Work instructions: Every line below should be copied exactly; drop the pictures.

== Segment start ==

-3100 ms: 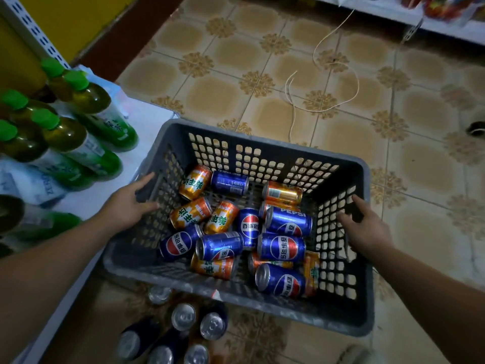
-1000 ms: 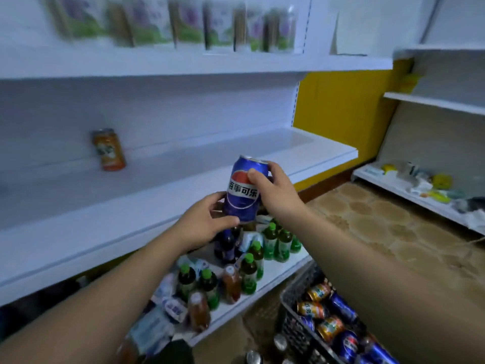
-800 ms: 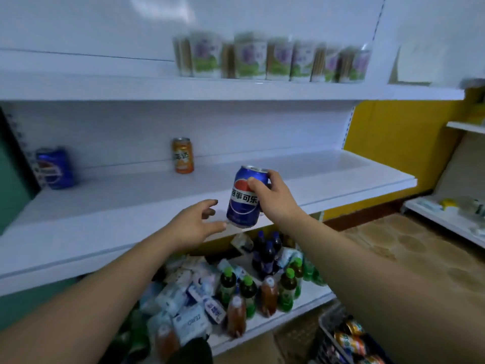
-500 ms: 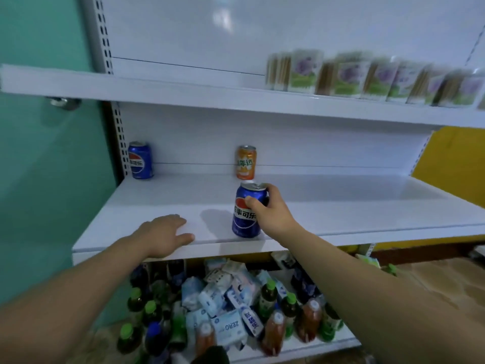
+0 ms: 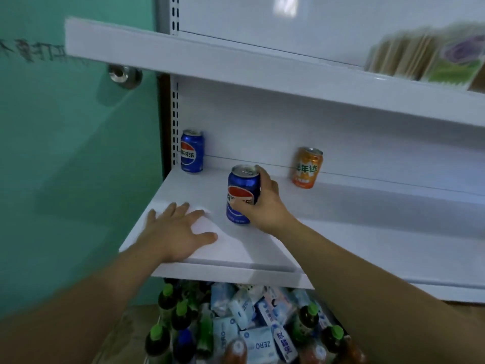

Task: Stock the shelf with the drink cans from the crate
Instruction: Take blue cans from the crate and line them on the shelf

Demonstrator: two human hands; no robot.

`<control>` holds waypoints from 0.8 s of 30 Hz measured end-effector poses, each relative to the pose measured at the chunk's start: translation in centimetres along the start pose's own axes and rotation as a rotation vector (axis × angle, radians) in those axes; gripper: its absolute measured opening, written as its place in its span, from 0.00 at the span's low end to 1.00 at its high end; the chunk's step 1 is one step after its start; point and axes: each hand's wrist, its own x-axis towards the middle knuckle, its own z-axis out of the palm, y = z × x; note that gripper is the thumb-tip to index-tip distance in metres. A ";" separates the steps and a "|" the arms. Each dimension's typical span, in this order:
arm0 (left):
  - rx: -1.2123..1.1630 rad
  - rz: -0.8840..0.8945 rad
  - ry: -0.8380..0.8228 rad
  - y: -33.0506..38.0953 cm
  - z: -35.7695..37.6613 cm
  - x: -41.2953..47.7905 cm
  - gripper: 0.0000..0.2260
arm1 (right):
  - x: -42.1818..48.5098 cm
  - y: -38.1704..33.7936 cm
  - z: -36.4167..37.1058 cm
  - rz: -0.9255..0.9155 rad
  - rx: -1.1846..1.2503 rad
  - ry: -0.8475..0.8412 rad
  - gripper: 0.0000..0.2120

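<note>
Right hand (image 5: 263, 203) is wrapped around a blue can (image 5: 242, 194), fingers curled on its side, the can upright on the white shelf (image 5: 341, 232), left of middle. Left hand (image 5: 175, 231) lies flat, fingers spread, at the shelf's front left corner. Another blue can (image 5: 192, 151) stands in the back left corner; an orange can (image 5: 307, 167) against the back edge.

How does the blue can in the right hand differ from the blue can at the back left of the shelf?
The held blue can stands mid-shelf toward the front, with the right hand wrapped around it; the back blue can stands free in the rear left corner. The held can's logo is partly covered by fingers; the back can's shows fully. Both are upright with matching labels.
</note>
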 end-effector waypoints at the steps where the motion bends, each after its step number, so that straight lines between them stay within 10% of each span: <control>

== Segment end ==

Answer below:
-3100 ms: 
-1000 ms: 
-800 ms: 
-500 ms: 
+0 ms: 

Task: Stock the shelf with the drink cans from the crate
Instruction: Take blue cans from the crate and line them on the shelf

Demonstrator: two human hands; no robot.

`<control>` holds waypoints from 0.8 s of 30 Hz measured end-effector poses, each relative to the pose measured at the chunk's start: translation in centimetres along the start pose's own axes and rotation as a rotation vector (axis × angle, radians) in those axes; gripper: its absolute measured opening, written as its place in its span, from 0.00 at the span's low end to 1.00 at its high end; the chunk's step 1 is one step after its start; point and axes: each hand's wrist, its own x-axis towards the middle knuckle, its own z-axis out of the palm, y = z × x; note that gripper is the thumb-tip to index-tip distance in metres. A ";" separates the steps and a "|" the arms. Each dimension's typical span, in this order:
arm0 (left):
  - rx: -1.2123..1.1630 rad
  - rz: -0.8840..0.8945 rad
  - ry: -0.8380..0.8228 rad
  - y: -33.0506..38.0953 cm
  - z: -35.7695..37.6613 cm
  - x: -41.2953..47.7905 cm
  - gripper: 0.0000..0.2260
arm1 (right):
  - x: -42.1818..48.5098 cm
  - y: -38.1704..33.7936 cm
  - z: -36.4167..37.1058 cm
  - rz: -0.9255..0.9155 rad
  - rx: -1.1846..1.2503 rad
  - ry: -0.8475..0.8412 rad
  - gripper: 0.0000..0.2120

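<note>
Right hand (image 5: 263, 203) is wrapped around a blue can (image 5: 242, 194), fingers curled on its side, the can upright on the white shelf (image 5: 341, 232), left of middle. Left hand (image 5: 175, 231) lies flat, fingers spread, at the shelf's front left corner. Another blue can (image 5: 192, 151) stands in the back left corner; an orange can (image 5: 307, 167) against the back edge.

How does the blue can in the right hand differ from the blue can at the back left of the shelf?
The held blue can stands mid-shelf toward the front, with the right hand wrapped around it; the back blue can stands free in the rear left corner. The held can's logo is partly covered by fingers; the back can's shows fully. Both are upright with matching labels.
</note>
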 end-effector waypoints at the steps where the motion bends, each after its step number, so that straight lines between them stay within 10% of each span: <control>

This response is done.